Saw this in CW's recent video... Apparently it was a sign TLF Store used to sell? Didn't see it available... anyone know the deal?


----------



## Ware (Jan 28, 2017)

sean_h said:


> Saw this in CE's recent video... Apparently it was a sign TLF Store used to sell? Didn't see it available... anyone know the deal?


I did a small run of those a few years ago. Maybe I'll do another one one of these days. :thumbup:


----------



## ionicatoms (Mar 8, 2020)

I need a sign for this scenario:



I'm thinking about a camera system just to figure out which neighbor isn't cleaning up.


----------



## CLT49er (Jun 19, 2020)

Lawn Care Nut had or has something similar for sale.


----------



## SodFace (Jul 17, 2020)

Yes LCN has some.
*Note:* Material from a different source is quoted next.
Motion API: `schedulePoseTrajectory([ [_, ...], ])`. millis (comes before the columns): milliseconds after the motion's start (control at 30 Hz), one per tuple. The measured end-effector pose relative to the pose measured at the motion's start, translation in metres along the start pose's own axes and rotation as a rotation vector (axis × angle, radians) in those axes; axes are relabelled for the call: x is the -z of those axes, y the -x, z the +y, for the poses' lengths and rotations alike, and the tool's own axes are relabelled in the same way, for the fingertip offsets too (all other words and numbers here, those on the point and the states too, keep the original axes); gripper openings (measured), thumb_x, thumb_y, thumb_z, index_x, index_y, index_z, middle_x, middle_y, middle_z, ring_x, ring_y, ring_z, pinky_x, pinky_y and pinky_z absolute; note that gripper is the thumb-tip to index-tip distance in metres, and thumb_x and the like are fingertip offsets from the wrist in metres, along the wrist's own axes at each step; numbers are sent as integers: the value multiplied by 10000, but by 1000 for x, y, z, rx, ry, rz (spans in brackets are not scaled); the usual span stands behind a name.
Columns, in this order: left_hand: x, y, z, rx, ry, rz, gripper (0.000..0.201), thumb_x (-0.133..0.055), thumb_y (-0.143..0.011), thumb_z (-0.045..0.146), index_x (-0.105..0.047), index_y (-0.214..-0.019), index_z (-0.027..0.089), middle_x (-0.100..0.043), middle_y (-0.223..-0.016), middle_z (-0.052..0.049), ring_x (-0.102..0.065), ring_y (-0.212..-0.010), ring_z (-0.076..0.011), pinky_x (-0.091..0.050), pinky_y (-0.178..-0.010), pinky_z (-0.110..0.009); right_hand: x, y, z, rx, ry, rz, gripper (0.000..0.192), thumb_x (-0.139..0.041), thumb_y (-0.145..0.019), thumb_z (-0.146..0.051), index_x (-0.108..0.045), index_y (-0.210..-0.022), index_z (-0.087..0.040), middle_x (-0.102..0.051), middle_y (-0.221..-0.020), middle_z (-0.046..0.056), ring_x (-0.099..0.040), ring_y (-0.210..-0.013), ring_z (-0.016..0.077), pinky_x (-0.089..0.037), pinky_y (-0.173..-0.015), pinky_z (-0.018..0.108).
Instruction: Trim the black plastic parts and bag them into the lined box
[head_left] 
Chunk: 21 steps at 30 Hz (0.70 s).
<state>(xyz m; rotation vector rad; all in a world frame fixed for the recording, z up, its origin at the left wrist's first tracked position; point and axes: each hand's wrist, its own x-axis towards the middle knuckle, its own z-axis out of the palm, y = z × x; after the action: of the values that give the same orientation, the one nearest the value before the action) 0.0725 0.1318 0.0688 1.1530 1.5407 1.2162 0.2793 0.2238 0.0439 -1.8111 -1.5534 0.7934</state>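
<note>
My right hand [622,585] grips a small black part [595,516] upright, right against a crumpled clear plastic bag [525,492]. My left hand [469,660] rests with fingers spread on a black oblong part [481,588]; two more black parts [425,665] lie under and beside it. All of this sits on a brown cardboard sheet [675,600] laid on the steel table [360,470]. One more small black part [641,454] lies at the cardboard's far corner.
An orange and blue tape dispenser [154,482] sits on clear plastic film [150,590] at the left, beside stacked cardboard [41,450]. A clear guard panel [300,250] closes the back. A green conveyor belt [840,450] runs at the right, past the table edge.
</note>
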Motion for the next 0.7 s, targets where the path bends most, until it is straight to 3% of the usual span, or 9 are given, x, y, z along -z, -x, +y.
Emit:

Has the domination line sign too. I'd like to see that in the wild haha.


----------



## SodFace (Jul 17, 2020)

ionicatoms said:


> I need a sign for this scenario:
> 
> 
> 
> I'm thinking about a camera system just to figure out which neighbor isn't cleaning up.


Ah yes that's what the security cameras are for. Can drop it off at the owner's house if you recognize the dog


----------



## FATC1TY (Jul 12, 2017)

Would buy... getting kind of irritated with people thinking it's acceptable to walk their dogs into my yard and stop to let them kick up the turf and sniff around and piss everywhere.


----------



## ricwilli (Feb 18, 2019)

Had this discussion on my community forum two days ago. I'm the only one in the whole community that has signs on the lawn about keeping pets off the lawn. So far so good.


----------



## MasterMech (Sep 24, 2017)

I want one to encourage folks to touch it, barefoot it, etc. I get it with cool-season lawns getting "mussed up" from errant foot traffic. Ruins the stripe pattern. But that's not really an issue on reel-low turf and I love letting folks get up close and check it out. I don't have a sidewalk on my side of the street so no real issue with unauthorized quadruped access, but even that doesn't seem to faze Bermuda (I'm a dog owner) and I would only get annoyed if someone left behind the evidence or didn't ring the bell should they be caught unprepared.


----------



## Jeff_MI84 (Sep 28, 2020)

I put this out when overseeding. Apparently, it irritates a neighbor down the street, so I just leave it in all the time out of spite.

I felt the need to have a big enough sign after some neighborhood kids did this.


----------



## Herring (Sep 19, 2020)

I would be interested, would be something cool to put up in the garage.


----------